• WORK TO BE COMPLETED
Going line by line through the entries below, count those that contain "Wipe". Give the number by itself.

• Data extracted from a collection
──────────

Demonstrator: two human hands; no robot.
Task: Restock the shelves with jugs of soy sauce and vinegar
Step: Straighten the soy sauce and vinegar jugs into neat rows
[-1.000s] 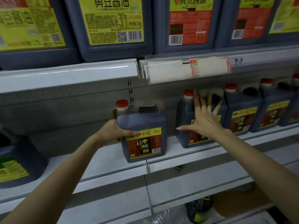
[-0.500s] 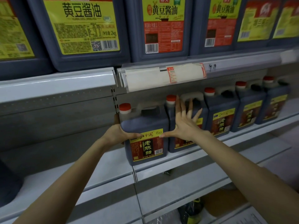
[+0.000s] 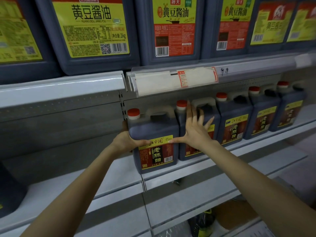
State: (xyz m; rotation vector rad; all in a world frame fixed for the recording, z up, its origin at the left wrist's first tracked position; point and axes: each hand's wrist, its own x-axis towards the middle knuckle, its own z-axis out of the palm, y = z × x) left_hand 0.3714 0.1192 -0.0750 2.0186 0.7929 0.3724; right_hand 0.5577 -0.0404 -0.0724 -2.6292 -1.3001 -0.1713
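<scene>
Store aisle, grey metal shelving. The vinegar jug stands upright at the front lip of the middle shelf, at the left end of a row of matching red-capped jugs, right up against the neighbour jug. Left hand grips its left side, fingers curled round the back, thumb across the top of the front label. Right hand is flat and spread, fingers straight against the neighbour jug, thumb tip reaching onto the vinegar jug's label. I see a clear price-tag strip on the shelf edge above, and big soy sauce jugs with yellow labels on the upper shelf
</scene>
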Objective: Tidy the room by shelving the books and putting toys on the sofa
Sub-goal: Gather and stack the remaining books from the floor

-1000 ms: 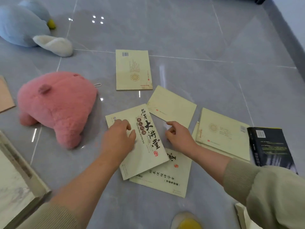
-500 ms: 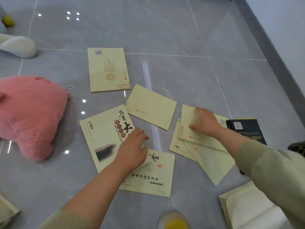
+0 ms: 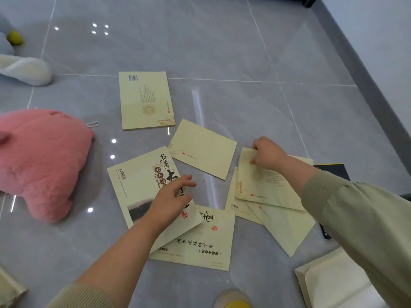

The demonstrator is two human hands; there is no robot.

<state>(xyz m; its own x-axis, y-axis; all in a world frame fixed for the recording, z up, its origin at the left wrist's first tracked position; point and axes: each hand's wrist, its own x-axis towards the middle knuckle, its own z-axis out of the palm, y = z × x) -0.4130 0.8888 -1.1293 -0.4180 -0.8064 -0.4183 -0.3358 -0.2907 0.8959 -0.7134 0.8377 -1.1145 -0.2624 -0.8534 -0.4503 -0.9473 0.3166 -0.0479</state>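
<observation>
Grey tiled floor [image 3: 222,45] holds everything: no book shelved, no sofa in view, so the task looks barely begun. Pink plush toy [image 3: 42,161] lies well left of the left hand [image 3: 171,201], whose relaxed fingers rest on the titled book [image 3: 138,187]. The right hand [image 3: 266,152] pinches the far corner of a pale book [image 3: 262,190] atop a fanned pile, its thin cream cover flexing.

A room in a home is suggested by the glossy grey tiled floor [image 3: 222,41], edged by a grey skirting board [image 3: 362,72] under a pale wall [image 3: 382,30], on which a pink plush toy [image 3: 42,161], a white-and-blue plush toy [image 3: 24,67] and thin pale-yellow paperback books [image 3: 145,101] are scattered.
</observation>
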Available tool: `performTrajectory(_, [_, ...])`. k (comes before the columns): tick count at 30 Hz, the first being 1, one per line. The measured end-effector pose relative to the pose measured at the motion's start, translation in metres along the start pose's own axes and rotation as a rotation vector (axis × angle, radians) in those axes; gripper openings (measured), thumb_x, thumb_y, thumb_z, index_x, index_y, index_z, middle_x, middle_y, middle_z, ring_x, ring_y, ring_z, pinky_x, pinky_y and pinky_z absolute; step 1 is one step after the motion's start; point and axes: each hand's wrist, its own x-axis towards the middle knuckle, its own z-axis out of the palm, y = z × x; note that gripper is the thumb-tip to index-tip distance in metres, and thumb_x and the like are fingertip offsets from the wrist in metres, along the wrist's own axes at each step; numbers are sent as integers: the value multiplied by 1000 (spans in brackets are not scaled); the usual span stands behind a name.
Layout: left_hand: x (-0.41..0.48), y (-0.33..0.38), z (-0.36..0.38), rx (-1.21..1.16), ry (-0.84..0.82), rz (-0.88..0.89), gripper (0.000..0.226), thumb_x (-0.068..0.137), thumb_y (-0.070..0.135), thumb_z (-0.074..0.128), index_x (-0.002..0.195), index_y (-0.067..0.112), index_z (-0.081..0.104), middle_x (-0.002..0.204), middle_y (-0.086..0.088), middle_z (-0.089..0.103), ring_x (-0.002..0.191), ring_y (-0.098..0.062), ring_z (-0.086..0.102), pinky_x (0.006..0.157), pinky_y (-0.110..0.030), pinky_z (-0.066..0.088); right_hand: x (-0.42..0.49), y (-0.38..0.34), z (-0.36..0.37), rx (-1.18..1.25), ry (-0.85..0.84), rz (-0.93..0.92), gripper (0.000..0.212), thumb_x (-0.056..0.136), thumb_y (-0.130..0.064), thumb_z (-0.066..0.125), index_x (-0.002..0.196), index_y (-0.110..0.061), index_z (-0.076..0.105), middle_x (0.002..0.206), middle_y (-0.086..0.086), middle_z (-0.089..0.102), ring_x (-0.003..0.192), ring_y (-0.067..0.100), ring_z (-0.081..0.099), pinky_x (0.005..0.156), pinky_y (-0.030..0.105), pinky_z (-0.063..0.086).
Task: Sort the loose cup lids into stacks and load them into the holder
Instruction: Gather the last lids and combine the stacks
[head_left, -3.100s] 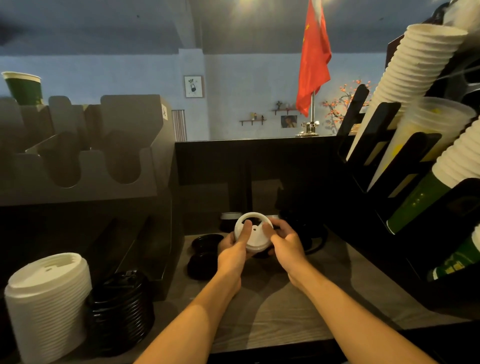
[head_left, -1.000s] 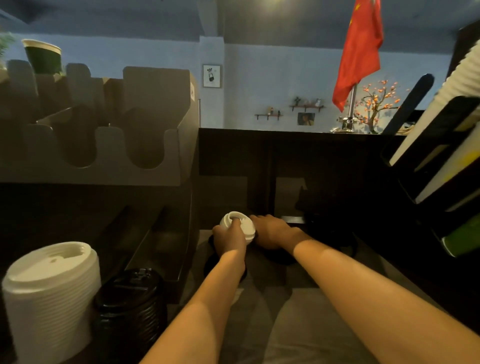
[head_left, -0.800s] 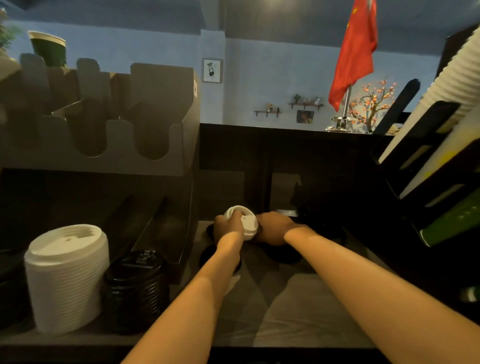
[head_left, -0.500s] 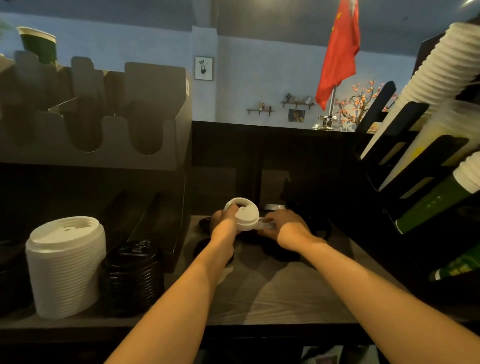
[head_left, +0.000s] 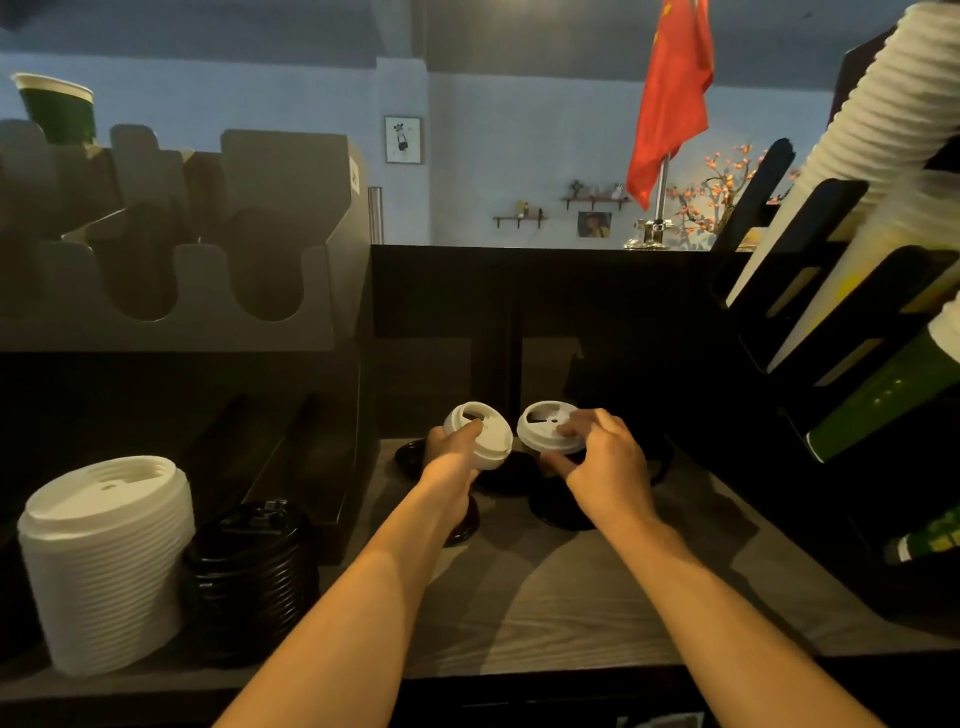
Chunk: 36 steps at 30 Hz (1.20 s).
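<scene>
- Left hand (head_left: 456, 451): fingers curled round the rim of the left lid (head_left: 483, 432), with the thumb laid over its top. The lid is white, tilted, and held clear of the counter (head_left: 550, 597).
- Right hand (head_left: 605, 460): pinches the right lid (head_left: 545, 427), also white, with fingertips (head_left: 566, 430) on its top and the thumb at its near rim. It is also held above the counter.
- The two lids sit side by side, just apart, over the far edge of the counter.
- Black lids (head_left: 508, 475): loose and lying flat on the counter under both hands, near the far edge.
- White stack (head_left: 106, 566): nested white lids standing at the near left corner.
- Black stack (head_left: 252, 564): nested black lids, just right of the white stack and shorter than it.
- Holder (head_left: 171, 322): grey, with U-shaped cut-outs in its front wall, raised above the left edge.
- Rack (head_left: 831, 291): black, at the right edge, carrying tilted stacks of cups (head_left: 883, 114).
</scene>
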Motion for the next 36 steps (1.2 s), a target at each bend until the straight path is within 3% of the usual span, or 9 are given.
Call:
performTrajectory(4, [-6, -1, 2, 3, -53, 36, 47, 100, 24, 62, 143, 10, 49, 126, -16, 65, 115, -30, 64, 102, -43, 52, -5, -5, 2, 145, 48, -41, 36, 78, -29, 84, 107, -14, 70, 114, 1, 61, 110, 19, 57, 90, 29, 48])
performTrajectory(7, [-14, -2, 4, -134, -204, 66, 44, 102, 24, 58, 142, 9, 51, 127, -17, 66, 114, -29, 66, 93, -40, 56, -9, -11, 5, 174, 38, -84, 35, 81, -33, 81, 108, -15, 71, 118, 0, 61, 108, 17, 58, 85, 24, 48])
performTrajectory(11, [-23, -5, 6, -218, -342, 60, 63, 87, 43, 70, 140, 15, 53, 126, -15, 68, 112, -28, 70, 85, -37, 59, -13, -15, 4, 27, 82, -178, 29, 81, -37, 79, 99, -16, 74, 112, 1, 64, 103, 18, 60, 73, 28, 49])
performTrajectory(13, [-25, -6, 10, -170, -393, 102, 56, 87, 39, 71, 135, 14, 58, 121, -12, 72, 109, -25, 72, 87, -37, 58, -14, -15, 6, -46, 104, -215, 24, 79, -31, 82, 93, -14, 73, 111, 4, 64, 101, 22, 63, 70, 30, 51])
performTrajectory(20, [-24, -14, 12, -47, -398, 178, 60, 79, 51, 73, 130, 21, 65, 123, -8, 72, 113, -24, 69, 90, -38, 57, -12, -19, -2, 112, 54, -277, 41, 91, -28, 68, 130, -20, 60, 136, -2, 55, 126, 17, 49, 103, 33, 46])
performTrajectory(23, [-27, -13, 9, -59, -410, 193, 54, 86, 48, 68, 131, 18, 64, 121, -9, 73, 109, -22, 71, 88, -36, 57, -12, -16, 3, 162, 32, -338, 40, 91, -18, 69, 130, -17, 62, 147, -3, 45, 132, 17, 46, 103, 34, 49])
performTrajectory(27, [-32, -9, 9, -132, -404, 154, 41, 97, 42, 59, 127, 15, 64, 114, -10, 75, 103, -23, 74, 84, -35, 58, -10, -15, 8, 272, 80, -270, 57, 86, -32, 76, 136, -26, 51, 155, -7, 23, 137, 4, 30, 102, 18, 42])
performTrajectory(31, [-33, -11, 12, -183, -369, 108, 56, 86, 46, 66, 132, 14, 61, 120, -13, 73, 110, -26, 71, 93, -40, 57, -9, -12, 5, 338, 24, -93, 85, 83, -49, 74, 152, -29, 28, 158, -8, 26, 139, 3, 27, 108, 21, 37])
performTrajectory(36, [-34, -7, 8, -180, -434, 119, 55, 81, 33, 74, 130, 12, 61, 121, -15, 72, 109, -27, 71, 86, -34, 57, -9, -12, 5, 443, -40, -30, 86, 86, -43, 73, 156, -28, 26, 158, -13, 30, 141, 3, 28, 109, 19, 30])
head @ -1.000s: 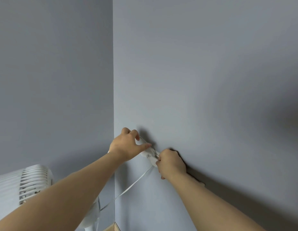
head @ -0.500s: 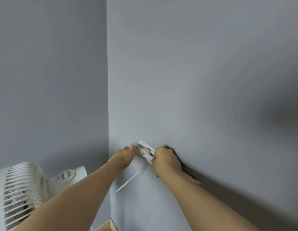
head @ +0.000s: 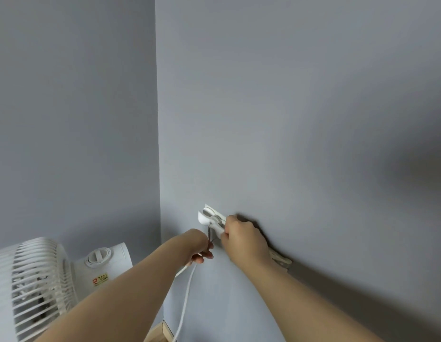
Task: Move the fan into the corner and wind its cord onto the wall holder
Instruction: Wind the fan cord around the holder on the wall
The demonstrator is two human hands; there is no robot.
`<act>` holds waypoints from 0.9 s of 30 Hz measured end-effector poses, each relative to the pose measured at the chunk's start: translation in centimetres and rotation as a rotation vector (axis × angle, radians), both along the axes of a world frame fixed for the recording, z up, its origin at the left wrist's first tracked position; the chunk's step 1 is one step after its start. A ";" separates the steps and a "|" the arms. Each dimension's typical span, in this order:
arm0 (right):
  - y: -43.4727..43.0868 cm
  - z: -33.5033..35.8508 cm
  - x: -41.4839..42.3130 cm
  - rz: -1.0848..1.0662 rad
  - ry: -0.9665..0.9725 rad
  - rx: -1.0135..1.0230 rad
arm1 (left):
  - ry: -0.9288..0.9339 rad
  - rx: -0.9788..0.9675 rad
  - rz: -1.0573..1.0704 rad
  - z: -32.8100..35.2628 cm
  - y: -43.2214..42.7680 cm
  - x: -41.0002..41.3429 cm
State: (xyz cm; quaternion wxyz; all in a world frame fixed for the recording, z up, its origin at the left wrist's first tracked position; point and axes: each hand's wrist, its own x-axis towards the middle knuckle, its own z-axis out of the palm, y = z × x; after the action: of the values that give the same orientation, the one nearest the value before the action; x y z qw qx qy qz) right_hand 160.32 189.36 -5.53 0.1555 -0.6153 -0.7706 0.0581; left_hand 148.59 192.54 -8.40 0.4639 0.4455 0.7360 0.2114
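Grey wall [head: 301, 119]: right hand [head: 244, 239] grips the wall holder [head: 209, 217], left hand [head: 198, 246] pinches the cord [head: 187, 292]; wind each turn taut.

You worked in soft, rather dim, even light. Your right hand [head: 241, 240] threw a dark shadow along the wall [head: 288, 119], with broader shade far right. The fan [head: 29, 280] grille at the left edge was blurred.
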 end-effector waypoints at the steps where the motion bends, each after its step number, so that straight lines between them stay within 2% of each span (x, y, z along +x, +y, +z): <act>1: -0.2 0.0 0.1 0.007 0.023 -0.027 | 0.001 0.000 -0.016 0.1 -0.2 0.2; 3: -0.5 -0.1 0.4 -0.011 0.076 -0.133 | 0.004 0.005 -0.040 0.5 -0.7 0.5; 7: -0.8 -1.1 0.7 -0.101 0.145 -0.481 | -0.063 0.002 -0.056 1.0 -1.5 0.6; 12: -1.1 -1.1 0.8 -0.160 0.218 -0.740 | -0.168 0.021 -0.055 1.6 -2.0 0.9; 16: -1.3 -1.1 1.7 -0.231 0.500 -0.847 | -0.205 0.038 -0.064 1.9 -2.2 0.9; 18: -1.3 -0.9 2.1 -0.280 0.526 -0.838 | -0.128 0.064 -0.109 2.4 -2.6 1.0; 20: -1.5 -0.6 2.2 -0.307 0.534 -0.804 | 0.041 0.162 -0.135 2.8 -2.9 1.4; 23: -1.9 -0.5 2.4 -0.353 0.502 -0.766 | 0.481 0.463 -0.105 3.2 -3.3 1.5; 25: -1.8 -1.1 2.3 -0.274 0.347 -0.566 | 0.689 0.640 -0.245 3.1 -3.7 1.2; 27: -1.9 -0.9 2.1 -0.221 0.192 -0.393 | 0.752 0.696 -0.398 2.7 -3.9 0.9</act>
State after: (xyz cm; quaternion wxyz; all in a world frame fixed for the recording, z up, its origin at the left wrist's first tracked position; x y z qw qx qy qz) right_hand 162.37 187.47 -6.46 0.1106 -0.7059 -0.6543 0.2477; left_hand 149.49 188.64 -5.69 0.0253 0.7479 0.6394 0.1767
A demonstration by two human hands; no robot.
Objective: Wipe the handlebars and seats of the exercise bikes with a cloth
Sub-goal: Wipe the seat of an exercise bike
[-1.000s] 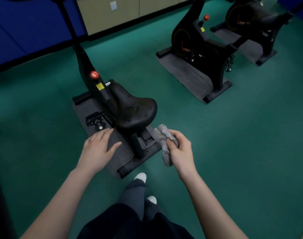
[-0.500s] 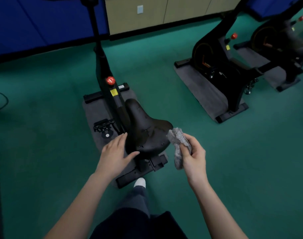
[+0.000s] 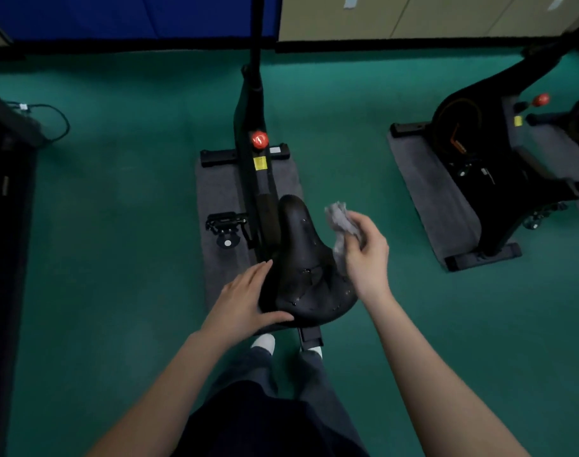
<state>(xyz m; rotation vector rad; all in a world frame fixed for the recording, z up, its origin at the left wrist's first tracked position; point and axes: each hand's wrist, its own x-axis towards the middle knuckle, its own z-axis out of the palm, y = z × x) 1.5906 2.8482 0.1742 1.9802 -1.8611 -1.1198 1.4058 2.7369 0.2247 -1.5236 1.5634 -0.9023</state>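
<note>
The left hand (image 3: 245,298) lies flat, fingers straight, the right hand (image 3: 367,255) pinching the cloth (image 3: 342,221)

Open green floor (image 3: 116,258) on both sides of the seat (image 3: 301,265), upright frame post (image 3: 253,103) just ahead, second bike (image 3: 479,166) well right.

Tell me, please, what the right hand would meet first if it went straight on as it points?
Probably the seat, at its narrow front, cloth first; depth is unclear, so the right hand may pass above.

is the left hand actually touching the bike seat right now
Touching. The head view shows the left hand flat against the left side of the seat, with its thumb lying across the rear edge.
</note>
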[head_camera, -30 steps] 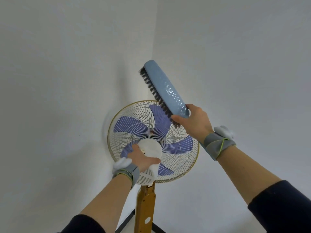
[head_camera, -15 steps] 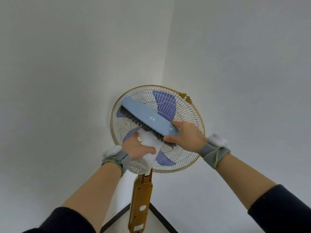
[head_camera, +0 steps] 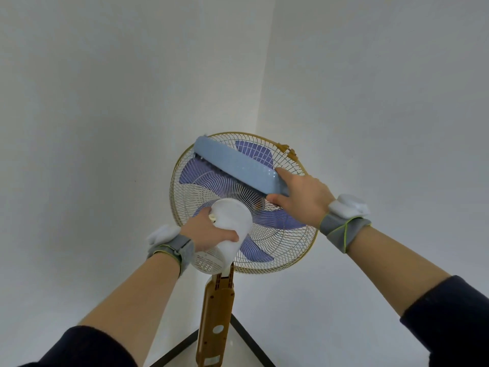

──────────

• WRITTEN REPLY
2